Ice and Ambition

by strawberriesandtophats



Category: Endeavour (TV)
Genre: Coffee, Established Relationship, M/M, Slice of Life
Language: English
Status: Completed
Published: 2018-03-25
Updated: 2018-03-25
Packaged: 2019-04-08 03:47:27
Rating: Teen And Up Audiences
Warnings: No Archive Warnings Apply
Chapters: 1
Words: 830
Publisher: archiveofourown.org
Story URL: https://archiveofourown.org/works/14096538
Author URL: https://archiveofourown.org/users/strawberriesandtophats/pseuds/strawberriesandtophats
Summary: For the prompt: romantic eveningMorse and Jakes spend some quality time together working late to solve a case, Jakes is horrified by Morse's invention of iced coffee sludge and Bright is just happy that his officers do their jobs.





	Ice and Ambition

When Jakes came back to the station, it was so late at night that it was almost early in the morning.

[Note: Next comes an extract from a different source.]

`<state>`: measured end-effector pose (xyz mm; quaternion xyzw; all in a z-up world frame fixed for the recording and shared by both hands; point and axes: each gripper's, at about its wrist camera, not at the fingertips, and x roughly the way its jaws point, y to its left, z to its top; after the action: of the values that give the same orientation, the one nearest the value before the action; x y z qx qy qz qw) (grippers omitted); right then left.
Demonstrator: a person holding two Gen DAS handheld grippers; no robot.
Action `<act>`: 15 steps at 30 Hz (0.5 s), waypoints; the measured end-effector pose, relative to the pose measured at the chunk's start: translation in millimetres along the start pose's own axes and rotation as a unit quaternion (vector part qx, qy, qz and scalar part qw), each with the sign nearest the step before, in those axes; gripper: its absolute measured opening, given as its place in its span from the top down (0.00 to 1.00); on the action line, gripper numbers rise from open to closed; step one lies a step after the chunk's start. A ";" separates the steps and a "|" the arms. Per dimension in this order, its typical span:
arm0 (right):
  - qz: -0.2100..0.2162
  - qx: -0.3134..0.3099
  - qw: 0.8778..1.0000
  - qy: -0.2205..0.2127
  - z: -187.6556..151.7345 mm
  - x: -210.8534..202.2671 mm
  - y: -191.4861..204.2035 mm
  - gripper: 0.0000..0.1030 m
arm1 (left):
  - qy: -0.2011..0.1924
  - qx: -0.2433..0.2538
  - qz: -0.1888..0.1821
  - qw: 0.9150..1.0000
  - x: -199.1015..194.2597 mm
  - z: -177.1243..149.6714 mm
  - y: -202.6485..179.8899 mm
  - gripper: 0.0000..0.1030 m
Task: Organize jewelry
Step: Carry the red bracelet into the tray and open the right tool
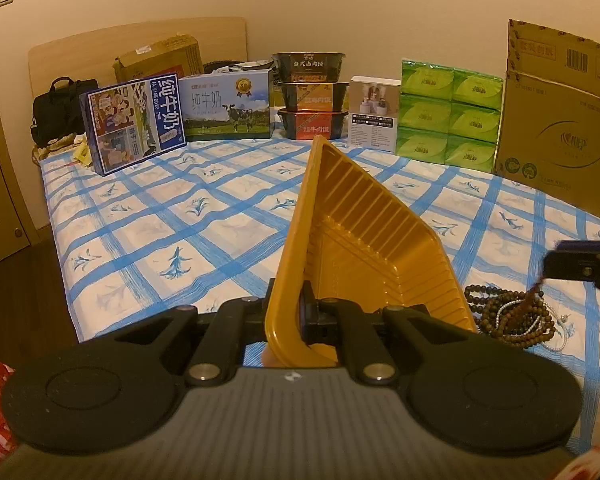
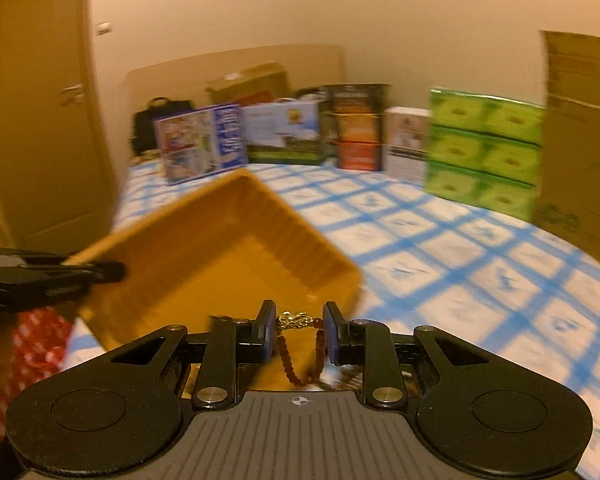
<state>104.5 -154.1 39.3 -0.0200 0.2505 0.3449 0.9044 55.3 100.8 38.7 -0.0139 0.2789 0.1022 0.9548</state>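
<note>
My left gripper [image 1: 290,312] is shut on the near rim of a yellow plastic tray [image 1: 352,232] and holds it tilted above the bed. The tray also shows in the right wrist view [image 2: 228,248], with the left gripper [image 2: 100,272] at its left rim. My right gripper [image 2: 298,330] is closed on a brown bead bracelet [image 2: 300,360] with a gold charm, which hangs between its pads beside the tray's near corner. It also shows at the right edge of the left wrist view [image 1: 580,268], above a pile of dark and white bead strands [image 1: 512,320] on the sheet.
A blue-checked sheet [image 1: 204,216] covers the bed. Along the far side stand milk cartons [image 1: 136,120], stacked food bowls [image 1: 312,96], a white box [image 1: 374,112], green tissue packs [image 1: 448,116] and a large cardboard box [image 1: 560,120]. A door [image 2: 32,120] is at left.
</note>
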 end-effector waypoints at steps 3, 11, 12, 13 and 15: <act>0.025 -0.007 1.000 0.001 5.6 13.8 16.2 0.75 | 0.000 0.000 -0.001 1.000 0.1 0.5 0.1 0.93; 0.062 -0.023 0.998 0.013 5.7 42.4 42.6 0.75 | 0.000 -0.002 -0.001 1.000 0.3 1.2 -0.2 0.93; 0.065 -0.025 0.997 0.016 4.6 46.1 44.6 0.75 | 0.000 -0.002 -0.001 1.000 0.5 1.4 -0.4 0.93; 0.067 -0.026 0.997 0.020 3.4 50.1 46.6 0.75 | 0.000 -0.003 -0.001 1.000 0.8 1.8 -0.4 0.93; 0.072 -0.029 0.997 0.029 0.6 57.3 50.1 0.75 | 0.000 -0.002 -0.001 1.000 0.4 0.9 0.0 0.93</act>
<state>109.5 -80.6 20.0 -0.0382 0.2674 0.4155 0.8686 56.0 100.9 39.2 -0.0157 0.2785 0.1018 0.9549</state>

It would be at least three or four hours until the others showed up, the moonlight struggling to shine through the windows.

The case was a harrowing one, full of red herrings and weird academics that spoke only in obscure references. He’d caught a few nods to Dickens, but Morse had made thoughtful noises and made a whole speech about Moriarty and mortality.

In short, it was the sort of case that Morse excelled in solving. Jakes had spent the whole day and evening following leads and doing paperwork. If he didn’t have to make another phone call this week, he’d be a happier policeman.

 

He found Morse in the shared office space, surrounded by thick library books and endless case files. The radio was playing in the background, all strings and flutes.

“There you are,” Jakes said, more as a greeting than anything else. Morse was pretty much always at the station when he wasn’t at home or attending some sort of music thing.

Jakes lit the lamp at his desk so that it matched the one on Morse’s desk.

Morse turned around briefly to nod at him, a glass of liquid in his hand. It was far too dark to be ale.

Jakes came closer, his eyes narrowing.

Morse had cut down, recently. But if he was drinking in the middle of the night when Jakes was asleep…

The scent of coffee was so strong that Jakes suspected that it could win awards if it put its mind to it. Ice clinked in the glass.

“Did you accidentally pour your coffee into a glass full of ice?” Jakes asked Morse, who was standing in front of the board and staring at the photographs.

“Mr. Bright’s coffee is so strong that I couldn’t stir it with a spoon,” Morse said. “I had to do something. Especially after I poured in what was left of coffee grounds into my mug.”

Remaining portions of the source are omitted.